Panorama

Agent verführte Aktivistinnen Britische Polizei räumt Undercover-Sex ein

"Die Polizei spioniert unser Leben aus": Ein Demonstrant kommentiert 2018 eine Anhörung des Geheimdienst-Tribunals in London.

"Die Polizei spioniert unser Leben aus": Ein Demonstrant kommentiert 2018 eine Anhörung des Geheimdienst-Tribunals in London.

(Foto: picture alliance / empics)

Ein Undercover-Beamter der britischen Polizei infiltriert 2003 die Umweltschützer-Szene und geht Liebesverhältnisse zu insgesamt zehn Frauen ein. Eins seiner Opfer wehrt sich Jahre später gegen den falschen Ex-Liebhaber und erreicht einen historischen Spruch vor dem Beschwerdetribunal.

Mit dem Einsatz von Undercover-Beamten, die sexuelle Beziehungen zu Umweltaktivistinnen eingegangen sind, hat die britische Polizei gegen die Menschenrechte der Frauen verstoßen. Das entschied die Beschwerdestelle Investigatory Powers Tribunal (IPT) in einem als historisch eingestuften Fall. Konkret ging es um eine heute 41 Jahre alte Aktivistin, die von 2003 bis 2005 eine Beziehung mit einem Mann hatte, der unter falschem Namen auftrat und Mitglied einer Polizeieinheit war. Der Beamte soll in seiner Rolle über mehrere Jahre sexuelle Beziehungen mit insgesamt zehn Frauen geführt haben. Die Polizei entschuldigte sich bei der 41-Jährigen und erkannte die Schwere der Verstöße an.
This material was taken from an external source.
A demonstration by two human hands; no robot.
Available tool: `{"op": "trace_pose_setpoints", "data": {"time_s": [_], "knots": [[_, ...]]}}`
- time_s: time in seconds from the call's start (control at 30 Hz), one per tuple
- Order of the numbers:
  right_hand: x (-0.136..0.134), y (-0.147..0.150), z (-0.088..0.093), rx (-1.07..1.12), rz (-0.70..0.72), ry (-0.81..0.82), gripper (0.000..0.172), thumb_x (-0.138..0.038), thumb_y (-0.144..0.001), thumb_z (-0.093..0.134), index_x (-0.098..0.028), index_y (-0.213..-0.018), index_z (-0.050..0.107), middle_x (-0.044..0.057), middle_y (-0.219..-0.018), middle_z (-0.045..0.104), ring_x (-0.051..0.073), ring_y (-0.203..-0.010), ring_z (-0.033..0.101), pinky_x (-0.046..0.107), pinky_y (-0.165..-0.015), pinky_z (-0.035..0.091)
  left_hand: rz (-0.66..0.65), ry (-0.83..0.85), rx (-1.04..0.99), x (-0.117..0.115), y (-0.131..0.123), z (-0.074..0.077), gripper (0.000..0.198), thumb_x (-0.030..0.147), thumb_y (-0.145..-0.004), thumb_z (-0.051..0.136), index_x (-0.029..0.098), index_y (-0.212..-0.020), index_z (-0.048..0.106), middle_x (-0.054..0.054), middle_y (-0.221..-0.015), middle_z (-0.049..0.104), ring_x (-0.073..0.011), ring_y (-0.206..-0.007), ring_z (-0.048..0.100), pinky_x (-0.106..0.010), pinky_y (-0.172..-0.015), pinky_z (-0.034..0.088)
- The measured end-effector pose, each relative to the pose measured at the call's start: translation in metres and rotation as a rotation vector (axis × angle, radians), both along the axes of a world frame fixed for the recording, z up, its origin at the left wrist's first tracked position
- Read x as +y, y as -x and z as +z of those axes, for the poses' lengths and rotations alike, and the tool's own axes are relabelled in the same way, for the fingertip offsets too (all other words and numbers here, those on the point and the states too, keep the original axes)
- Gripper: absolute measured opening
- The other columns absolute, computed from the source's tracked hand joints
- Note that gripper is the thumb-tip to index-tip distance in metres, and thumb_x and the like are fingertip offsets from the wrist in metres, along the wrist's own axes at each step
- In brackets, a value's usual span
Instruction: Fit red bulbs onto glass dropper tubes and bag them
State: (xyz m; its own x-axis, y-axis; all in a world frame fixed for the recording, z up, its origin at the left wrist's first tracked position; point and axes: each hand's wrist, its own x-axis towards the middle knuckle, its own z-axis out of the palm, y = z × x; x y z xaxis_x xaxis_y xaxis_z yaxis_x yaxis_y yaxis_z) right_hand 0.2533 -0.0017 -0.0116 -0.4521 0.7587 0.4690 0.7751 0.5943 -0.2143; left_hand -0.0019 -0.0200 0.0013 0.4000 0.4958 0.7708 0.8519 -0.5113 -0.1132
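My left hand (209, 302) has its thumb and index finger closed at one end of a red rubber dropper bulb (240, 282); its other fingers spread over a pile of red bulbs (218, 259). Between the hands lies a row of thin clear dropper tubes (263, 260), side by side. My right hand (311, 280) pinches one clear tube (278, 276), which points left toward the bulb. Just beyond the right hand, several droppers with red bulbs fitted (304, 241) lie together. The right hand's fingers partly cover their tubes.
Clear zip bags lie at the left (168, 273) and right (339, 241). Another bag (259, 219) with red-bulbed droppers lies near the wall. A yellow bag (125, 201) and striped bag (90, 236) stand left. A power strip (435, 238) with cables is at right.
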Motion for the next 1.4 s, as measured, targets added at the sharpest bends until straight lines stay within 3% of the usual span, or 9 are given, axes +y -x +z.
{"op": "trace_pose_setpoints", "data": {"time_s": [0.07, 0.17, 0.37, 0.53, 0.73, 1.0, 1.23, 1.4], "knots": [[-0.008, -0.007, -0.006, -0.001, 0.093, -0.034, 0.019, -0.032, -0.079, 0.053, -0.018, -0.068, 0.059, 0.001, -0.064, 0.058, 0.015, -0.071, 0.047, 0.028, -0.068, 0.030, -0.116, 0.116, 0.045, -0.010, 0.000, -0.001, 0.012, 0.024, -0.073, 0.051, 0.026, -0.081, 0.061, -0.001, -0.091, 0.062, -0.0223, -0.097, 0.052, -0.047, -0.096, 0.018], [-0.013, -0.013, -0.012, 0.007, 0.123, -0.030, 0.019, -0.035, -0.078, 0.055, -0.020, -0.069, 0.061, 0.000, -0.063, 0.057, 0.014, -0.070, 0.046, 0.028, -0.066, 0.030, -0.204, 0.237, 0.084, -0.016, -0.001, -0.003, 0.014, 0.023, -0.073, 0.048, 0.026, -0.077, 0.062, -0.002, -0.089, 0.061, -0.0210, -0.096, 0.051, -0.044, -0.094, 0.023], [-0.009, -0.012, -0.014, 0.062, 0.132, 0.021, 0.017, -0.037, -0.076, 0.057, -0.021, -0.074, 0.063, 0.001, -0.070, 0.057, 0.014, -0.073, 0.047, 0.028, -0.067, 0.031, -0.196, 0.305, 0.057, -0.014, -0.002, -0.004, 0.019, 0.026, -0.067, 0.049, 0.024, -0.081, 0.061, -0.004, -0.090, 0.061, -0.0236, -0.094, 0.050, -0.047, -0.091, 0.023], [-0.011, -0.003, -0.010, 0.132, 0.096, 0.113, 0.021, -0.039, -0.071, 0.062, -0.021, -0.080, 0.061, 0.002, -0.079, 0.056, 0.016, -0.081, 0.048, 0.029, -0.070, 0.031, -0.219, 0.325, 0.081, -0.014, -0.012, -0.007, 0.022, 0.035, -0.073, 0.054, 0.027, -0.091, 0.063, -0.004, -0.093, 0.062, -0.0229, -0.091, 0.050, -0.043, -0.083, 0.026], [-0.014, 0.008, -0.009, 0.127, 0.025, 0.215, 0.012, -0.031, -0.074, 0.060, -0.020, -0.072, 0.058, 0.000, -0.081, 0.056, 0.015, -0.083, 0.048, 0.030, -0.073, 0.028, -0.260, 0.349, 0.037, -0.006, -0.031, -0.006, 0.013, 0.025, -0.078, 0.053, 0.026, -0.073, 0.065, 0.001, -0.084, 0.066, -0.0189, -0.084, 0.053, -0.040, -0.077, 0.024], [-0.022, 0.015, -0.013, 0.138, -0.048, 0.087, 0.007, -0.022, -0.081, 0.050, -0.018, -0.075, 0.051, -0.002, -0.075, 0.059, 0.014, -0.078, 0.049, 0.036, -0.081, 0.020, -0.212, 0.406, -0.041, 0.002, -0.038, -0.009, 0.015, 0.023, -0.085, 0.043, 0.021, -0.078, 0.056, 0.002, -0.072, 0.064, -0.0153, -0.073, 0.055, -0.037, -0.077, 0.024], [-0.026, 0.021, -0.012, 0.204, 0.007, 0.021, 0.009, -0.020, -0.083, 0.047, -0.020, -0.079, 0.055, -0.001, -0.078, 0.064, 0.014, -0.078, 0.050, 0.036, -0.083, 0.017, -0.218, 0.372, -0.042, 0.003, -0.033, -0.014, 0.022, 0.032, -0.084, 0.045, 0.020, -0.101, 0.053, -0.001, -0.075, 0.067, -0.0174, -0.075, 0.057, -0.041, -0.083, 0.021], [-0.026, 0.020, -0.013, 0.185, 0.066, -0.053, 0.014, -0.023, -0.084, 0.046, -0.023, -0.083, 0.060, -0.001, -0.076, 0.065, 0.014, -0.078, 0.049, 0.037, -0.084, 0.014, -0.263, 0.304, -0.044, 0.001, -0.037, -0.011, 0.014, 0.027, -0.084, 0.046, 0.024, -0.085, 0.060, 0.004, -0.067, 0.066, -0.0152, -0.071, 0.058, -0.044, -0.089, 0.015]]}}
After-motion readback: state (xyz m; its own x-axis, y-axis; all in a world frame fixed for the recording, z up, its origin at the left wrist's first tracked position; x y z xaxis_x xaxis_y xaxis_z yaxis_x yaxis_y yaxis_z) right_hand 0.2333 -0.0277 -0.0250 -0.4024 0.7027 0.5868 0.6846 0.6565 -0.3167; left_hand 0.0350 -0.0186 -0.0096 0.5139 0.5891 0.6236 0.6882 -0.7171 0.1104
Insgesamt war etwa ein halbes Dutzend Beamte im Undercover-Einsatz.

Obwohl die Illegalität der Einsätze bekannt gewesen sei, hätten Vorgesetzte keine Fragen gestellt und die Fälle absichtlich ignoriert, entschied die Aufsichtsstelle. Das Tribunal ist eine von der britischen Regierung unabhängige Behörde und nimmt auch Beschwerden über die Geheimdienste an. Die Polizei habe es versäumt, Frauen gegen Diskriminierung und Missbrauch zu schützen, urteilte das IPT. "Dies ist nicht nur der Fall eines abtrünnigen Polizisten, der seinen verdeckten Einsatz nutzte, um seinen sexuellen Neigungen nachzugeben, auch wenn dieser Aspekt des Falls zweifellos ernst ist." Vielmehr zeigten sich "beunruhigende und beklagenswerte Mängel auf der grundlegendsten Ebene".

"Sexismus der Polizei bekämpfen"

Das 41 Jahre alte Opfer betonte: "Das Versäumnis der Polizei, Frauen vor sexuellen Tätern in den eigenen Reihen zu schützen, und die Versuche der Polizei, Demonstranten zu kriminalisieren, sind auch heute noch sehr aktuelle Themen." Ein grundsätzliches Umdenken sei nötig. Der Frau gegenüber hatte sich der Undercover-Agent 2003 ebenfalls als Umweltschützer ausgeben und den falschen Namen Mark Stone dafür verwendet. Erst Jahre später erfuhr die 41-Jährige seinen richtigen Namen und dass er ein verheirateter Polizist war, wie die BBC berichtet. In einer Erklärung schrieb das Opfer: "Wir müssen die Frauenfeindlichkeit und den institutionellen Sexismus der Polizei bekämpfen und ihre Befugnisse zur Überwachung von Demonstrationen und zur Überwachung der Teilnehmer grundlegend überdenken."

Beobachter betonten die Bedeutung der Entscheidung und verwiesen auf die fast gleichzeitige Verurteilung eines Ex-Polizisten wegen Mordes an der Londonerin Sarah Everard. Weil er seine Macht als Polizist missbrauchte, um die 33-Jährige zu verschleppen, zu vergewaltigen und zu ermorden, verurteilte das Gericht einen 48-Jährigen zu lebenslanger Haft. Die Tat hatte in Großbritannien eine gesellschaftliche Debatte über den unzureichenden Schutz von Frauen vor Gewalt ausgelöst.